Con grácil agilidad, subió la escalerilla de metal del camión y se acomodó entre su esposo y el conductor. Éste puso en marcha el motor y los demás lo imitaron.
—Cada informe era diferente —concluyó Anderton—. Cada cual era único. Pero dos de ellos coincidían en un aspecto. Si me dejaban libre, yo mataría a Kaplan. Eso creó la ilusión de un informe de la mayoría. En realidad era sólo eso, una ilusión. Donna y Mike previeron el mismo acontecimiento, pero en dos sendas temporales diferentes y en condiciones totalmente diferentes. En cuanto a Donna y Jerry, el presunto informe de la minoría y la mitad del informe de la mayoría, eran incorrectos. De los tres, el de Mike era correcto, pues no le siguió ningún informe que pudiera invalidarlo. Eso lo resume todo.

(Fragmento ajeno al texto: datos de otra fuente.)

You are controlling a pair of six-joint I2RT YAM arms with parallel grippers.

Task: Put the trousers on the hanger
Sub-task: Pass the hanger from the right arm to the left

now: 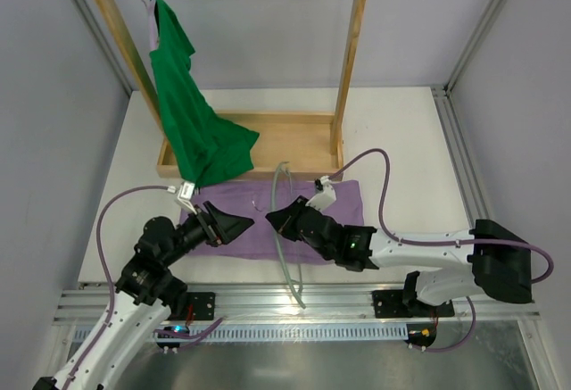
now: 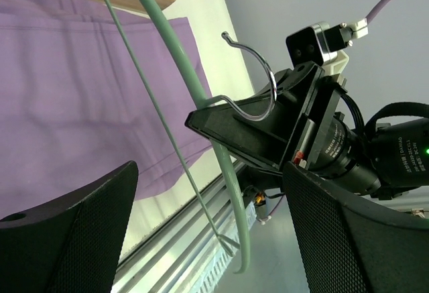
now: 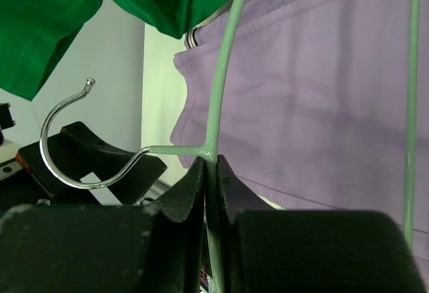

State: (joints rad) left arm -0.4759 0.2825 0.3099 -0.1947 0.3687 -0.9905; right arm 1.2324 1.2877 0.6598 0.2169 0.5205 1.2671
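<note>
From above: my right claw (image 1: 272, 218) is clamped shut on the hanger (image 1: 285, 269), which runs across the trousers (image 1: 250, 198) from the rack side toward the near edge; the trousers lie flat on the counter (image 1: 401, 140), just in front of the wooden rack (image 1: 350, 69); my left claw (image 1: 237, 228) hovers over their left part, spread wide, holding nothing. The green T-shirt (image 1: 183, 113) droops down to the trousers' far edge, so a careless grab there may, I judge, take shirt along with cloth; the hanger's near tip reaches over the metal rail (image 1: 268, 296) and could catch on it.

Left wrist view: my open fingers frame the hanger's wire hook (image 2: 258, 72) and the right claw behind it; the two claws are near each other, so closing in could knock the hook or bump the other claw.

Right wrist view: the grip is a narrow pinch on thin plastic, just below where the hook joins; I expect the hanger to swivel or slip there if fabric drags on it; the limp trousers may bunch instead of sliding over the bar.
</note>
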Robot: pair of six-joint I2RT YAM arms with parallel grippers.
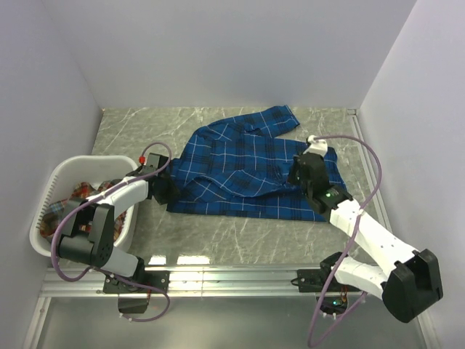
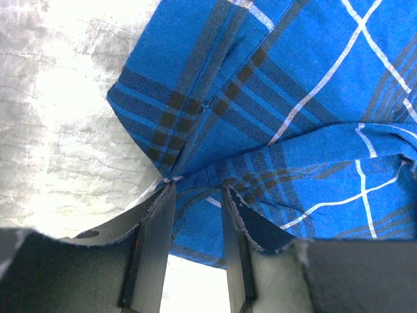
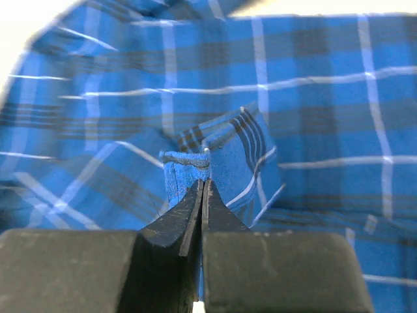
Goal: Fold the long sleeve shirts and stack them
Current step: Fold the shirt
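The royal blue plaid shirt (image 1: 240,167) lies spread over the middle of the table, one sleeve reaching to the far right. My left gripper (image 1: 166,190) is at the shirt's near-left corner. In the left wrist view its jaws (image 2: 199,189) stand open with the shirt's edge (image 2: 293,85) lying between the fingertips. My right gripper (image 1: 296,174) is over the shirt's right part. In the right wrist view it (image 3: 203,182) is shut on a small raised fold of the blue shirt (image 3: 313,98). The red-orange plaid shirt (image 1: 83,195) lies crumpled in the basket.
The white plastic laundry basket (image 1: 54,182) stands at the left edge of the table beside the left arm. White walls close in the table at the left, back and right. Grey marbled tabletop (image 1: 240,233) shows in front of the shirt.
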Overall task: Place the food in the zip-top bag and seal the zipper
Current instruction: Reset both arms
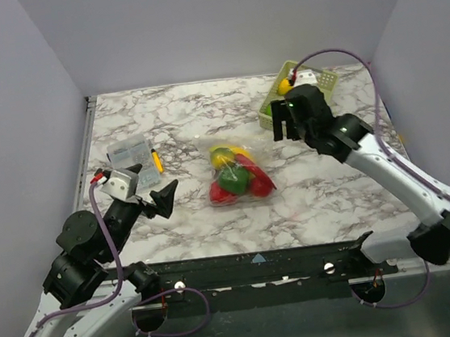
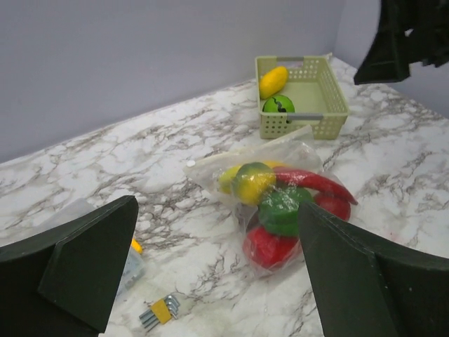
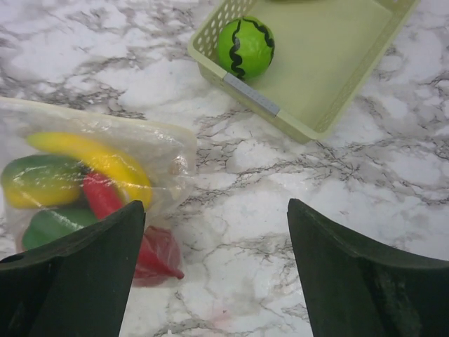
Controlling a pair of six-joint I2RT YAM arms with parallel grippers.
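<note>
Several glossy toy foods (image 1: 234, 177) in crinkly clear zip-top bag (image 3: 170, 149) on marbled tabletop (image 1: 178, 117); left gripper (image 2: 217, 207), right gripper (image 3: 216, 205) both agape.

A white, grey-veined marble table (image 1: 179, 125) is seen. A clear bag (image 1: 237, 171) filled with toy fruit and vegetables (image 1: 230, 180) is laid near its middle. A pale-green basket (image 1: 329, 80) is set at the far right, well apart from the bag. A flat clear packet (image 1: 132, 156) and a small set of hex keys (image 2: 160, 311) are laid just beside each other on the left.
</note>
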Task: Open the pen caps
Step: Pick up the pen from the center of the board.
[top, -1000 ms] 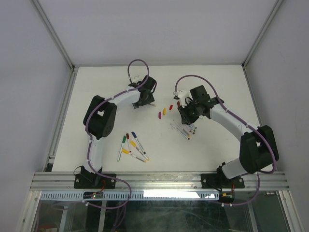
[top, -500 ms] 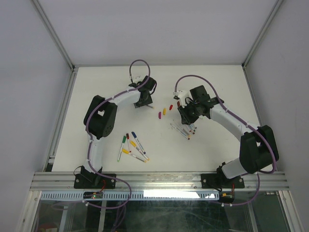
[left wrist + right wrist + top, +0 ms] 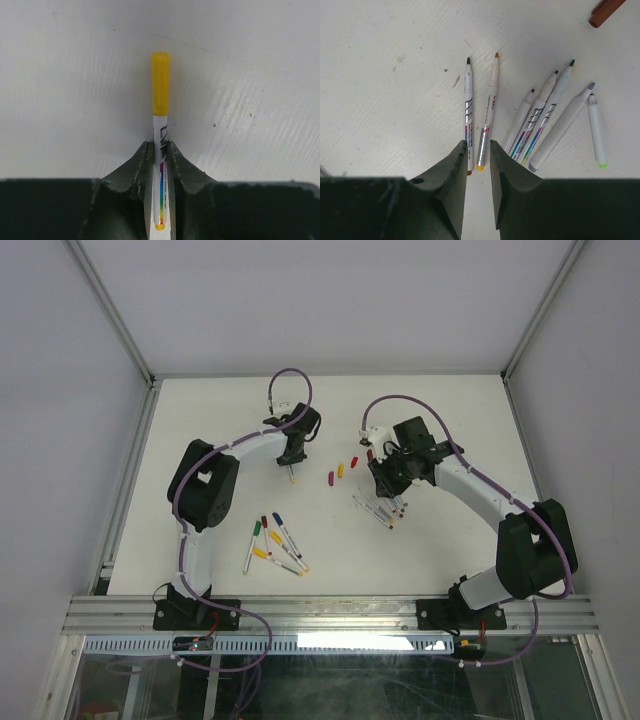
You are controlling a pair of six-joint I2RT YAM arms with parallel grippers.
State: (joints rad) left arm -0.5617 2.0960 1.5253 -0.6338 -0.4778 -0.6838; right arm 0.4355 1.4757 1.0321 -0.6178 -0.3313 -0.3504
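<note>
My left gripper (image 3: 160, 147) is shut on the white barrel of a pen (image 3: 161, 175), and its yellow cap (image 3: 160, 82) sticks out ahead of the fingers, still on the pen. From above, this gripper (image 3: 292, 458) sits at the back middle of the table with the pen (image 3: 291, 476) pointing toward the near side. My right gripper (image 3: 478, 145) stands open just above several uncapped pens (image 3: 540, 120), with nothing between its fingers. Loose pen caps (image 3: 341, 470) lie in a short row between the two grippers. A dark red cap (image 3: 605, 11) shows in the right wrist view.
Several capped pens (image 3: 272, 545) lie in a loose bunch at the near left, in front of the left arm's base. The uncapped pens (image 3: 380, 508) lie beside the right gripper (image 3: 385, 478). Metal frame rails (image 3: 130, 490) border the white table.
The left gripper has closed onto the yellow-capped pen and swung slightly left, so the pen now points toward the near side. The right arm has stayed still.
</note>
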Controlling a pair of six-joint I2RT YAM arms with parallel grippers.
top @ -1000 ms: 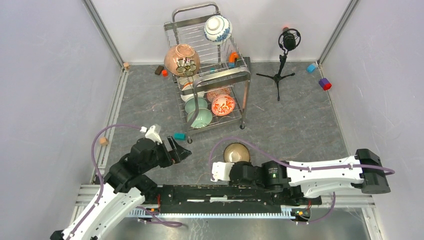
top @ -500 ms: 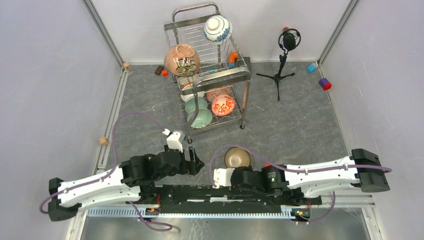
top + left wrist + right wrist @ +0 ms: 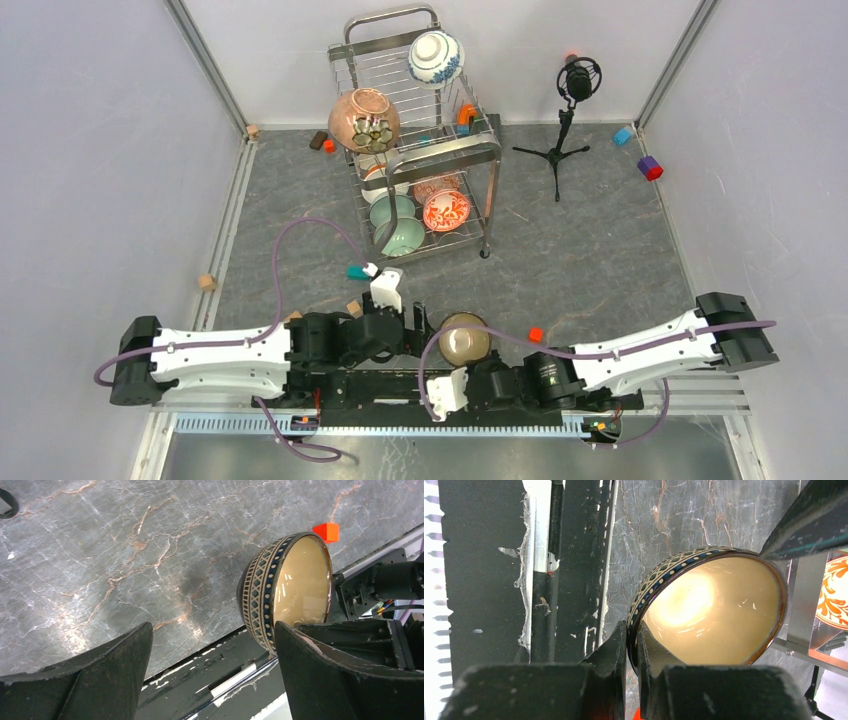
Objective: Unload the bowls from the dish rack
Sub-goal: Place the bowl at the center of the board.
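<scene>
Right gripper (image 3: 633, 632) clamped on the rim of the round tan ceramic bowl with lattice-patterned outside (image 3: 714, 610) — left gripper (image 3: 212, 635) just beside it, jaws wide apart.

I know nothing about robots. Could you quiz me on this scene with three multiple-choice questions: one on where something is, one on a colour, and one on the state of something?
1. Where is the blue-and-white bowl?
A) on the top tier of the dish rack, at the far end
B) on the rack's lower tier
C) gripped by an arm

2. What colour is the inside of the patterned bowl near the arms' bases?
A) green
B) tan
C) red

3. How do the right arm's jaws stand?
A) wide open and empty
B) shut on the patterned bowl's rim
C) shut on a block

Answers:
1 A: it sits up top at the back of the rack.
2 B: both wrist views show a glossy tan inside.
3 B: the rim is pinched between them.
</scene>
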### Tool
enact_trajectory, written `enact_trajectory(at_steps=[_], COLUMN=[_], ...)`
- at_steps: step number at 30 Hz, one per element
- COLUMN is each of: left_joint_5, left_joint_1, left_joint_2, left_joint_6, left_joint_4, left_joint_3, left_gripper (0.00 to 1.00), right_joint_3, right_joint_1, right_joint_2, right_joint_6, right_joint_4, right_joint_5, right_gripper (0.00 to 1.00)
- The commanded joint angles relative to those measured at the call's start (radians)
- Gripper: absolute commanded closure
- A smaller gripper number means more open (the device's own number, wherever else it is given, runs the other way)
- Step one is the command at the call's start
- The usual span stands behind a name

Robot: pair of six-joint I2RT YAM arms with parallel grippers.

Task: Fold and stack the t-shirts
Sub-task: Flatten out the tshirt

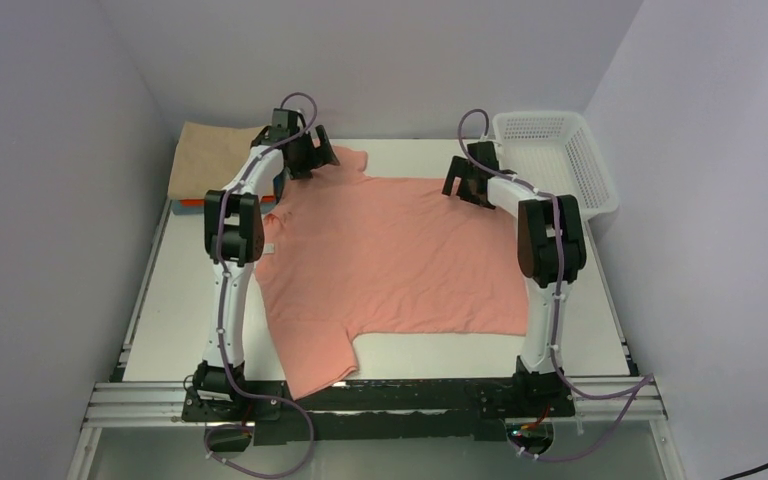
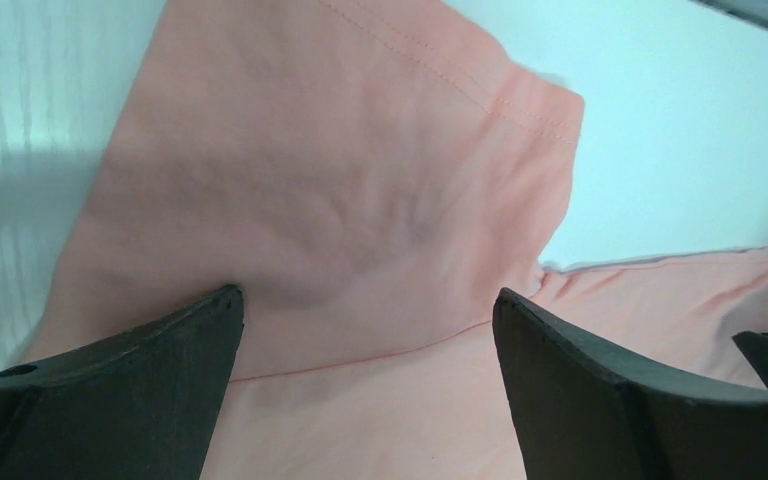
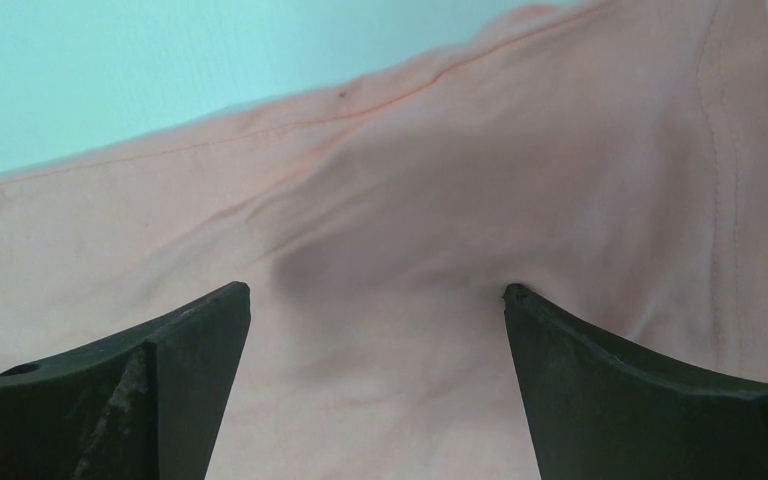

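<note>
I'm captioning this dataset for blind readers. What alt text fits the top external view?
A salmon-pink t-shirt lies spread on a white table, the left claw over its far sleeve and the right claw over its far right corner. A folded tan shirt sits far left, a white mesh basket far right.

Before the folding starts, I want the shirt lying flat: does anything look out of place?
Yes. The salmon-pink t-shirt is not wholly on the table: its near sleeve hangs over the table's near edge. The left gripper and right gripper hover open over the shirt's far side.
</note>
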Motion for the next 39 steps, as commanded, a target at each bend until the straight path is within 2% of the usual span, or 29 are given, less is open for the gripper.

Afanosamente, Witwer trotaba junto al camión, con el rostro pálido y suave arrugado de preocupación.
—¿Sucederá de nuevo? ¿Deberíamos modificar la configuración?
—Puede suceder en una sola circunstancia —dijo Anderton—. Mi caso era único, pues yo tenía acceso a los datos. Podría suceder de nuevo…, pero sólo al próximo inspector general. Así que ten cuidado.
Sonrió, regodeándose en la tensa expresión de Witwer. Junto a él, Lisa frunció los rojos labios y extendió la mano cubriendo la suya.
—Más vale que mantengas los ojos abiertos —le dijo Anderton al joven Witwer—. Te puede ocurrir en cualquier momento.